The Dementias: Hope Through Research


Alpha-synuclein—a protein that is implicated in abnormal clumps called Lewy bodies, which are seen in the brains of people with Parkinson’s disease and some dementias. Disorders in which alpha-synuclein accumulates inside nerve cells are called synucleinopathies.

Alzheimer’s disease—the most common cause of dementia in people age 65 and older. Nearly all brain functions, including memory, movement, language, judgment, and behavior, are eventually affected.

Amyloid—a protein found in the characteristic clumps of tissue (called plaques) that appear in the brains of people with Alzheimer’s disease.

Chronic traumatic encephalopathy—a form of dementia caused by repeated traumatic brain injury.

Corticobasal degeneration—a progressive disorder characterized by nerve cell loss and atrophy in multiple areas of the brain.

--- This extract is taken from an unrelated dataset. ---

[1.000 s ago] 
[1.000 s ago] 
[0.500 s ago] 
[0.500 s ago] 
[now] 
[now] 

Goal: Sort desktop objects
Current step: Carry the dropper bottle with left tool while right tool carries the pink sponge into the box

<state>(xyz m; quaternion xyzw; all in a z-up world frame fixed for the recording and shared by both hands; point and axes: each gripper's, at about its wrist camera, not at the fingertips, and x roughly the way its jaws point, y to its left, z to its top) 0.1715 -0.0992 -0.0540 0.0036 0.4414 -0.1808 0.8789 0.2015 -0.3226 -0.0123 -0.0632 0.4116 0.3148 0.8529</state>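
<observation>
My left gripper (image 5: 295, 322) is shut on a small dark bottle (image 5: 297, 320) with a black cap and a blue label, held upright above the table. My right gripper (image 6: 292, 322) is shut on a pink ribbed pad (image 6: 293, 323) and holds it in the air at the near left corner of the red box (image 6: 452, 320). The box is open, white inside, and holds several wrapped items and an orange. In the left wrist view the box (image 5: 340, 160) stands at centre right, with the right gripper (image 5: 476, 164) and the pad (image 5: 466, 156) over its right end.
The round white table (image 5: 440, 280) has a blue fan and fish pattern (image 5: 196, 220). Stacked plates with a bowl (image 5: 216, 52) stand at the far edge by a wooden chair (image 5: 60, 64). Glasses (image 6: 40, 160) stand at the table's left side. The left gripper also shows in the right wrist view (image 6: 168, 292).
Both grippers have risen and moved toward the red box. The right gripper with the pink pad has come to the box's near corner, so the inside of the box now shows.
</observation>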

Dementia—a term for a collection of symptoms that significantly impair thinking and normal activities and relationships.

Dementia with Lewy bodies—a type of Lewy body dementia that is a common form of progressive dementia.

Frontotemporal disorders—a group of dementias characterized by degeneration of nerve cells, especially those in the frontal and temporal lobes of the brain.

HIV-associated dementia—a dementia that results from infection with the human immunodeficiency virus that causes AIDS.

Lewy body dementia—one of the most common types of progressive dementia, characterized by the presence of abnormal structures called Lewy bodies in the brain.

Mixed dementia—dementia in which one form of dementia and another condition or dementia cause damage to the brain, for example, Alzheimer’s disease and small vessel disease or vascular dementia.

Multi-infarct dementia—a type of vascular dementia caused by numerous small strokes in the brain.

Neurofibrillary tangles—bundles of twisted filaments found in nerve cells in the brains of people with Alzheimer’s disease. These tangles are largely made up of a protein called tau.

Parkinson’s disease dementia—a secondary dementia that sometimes occurs in people with advanced Parkinson’s disease. Many people with Parkinson’s have the amyloid plaques and neurofibrillary tangles found in Alzheimer’s disease, but it is not clear if the diseases are linked.

Tau—a protein that helps the functioning of microtubules, which are part of the cell’s structural support and help deliver substances throughout the cell. In Alzheimer’s disease, tau twists into filaments that become tangles. Disorders associated with an accumulation of tau, such as frontotemporal dementia, are called tauopathies.

Vascular dementia—a type of dementia caused by brain damage from cerebrovascular or cardiovascular problems, usually strokes.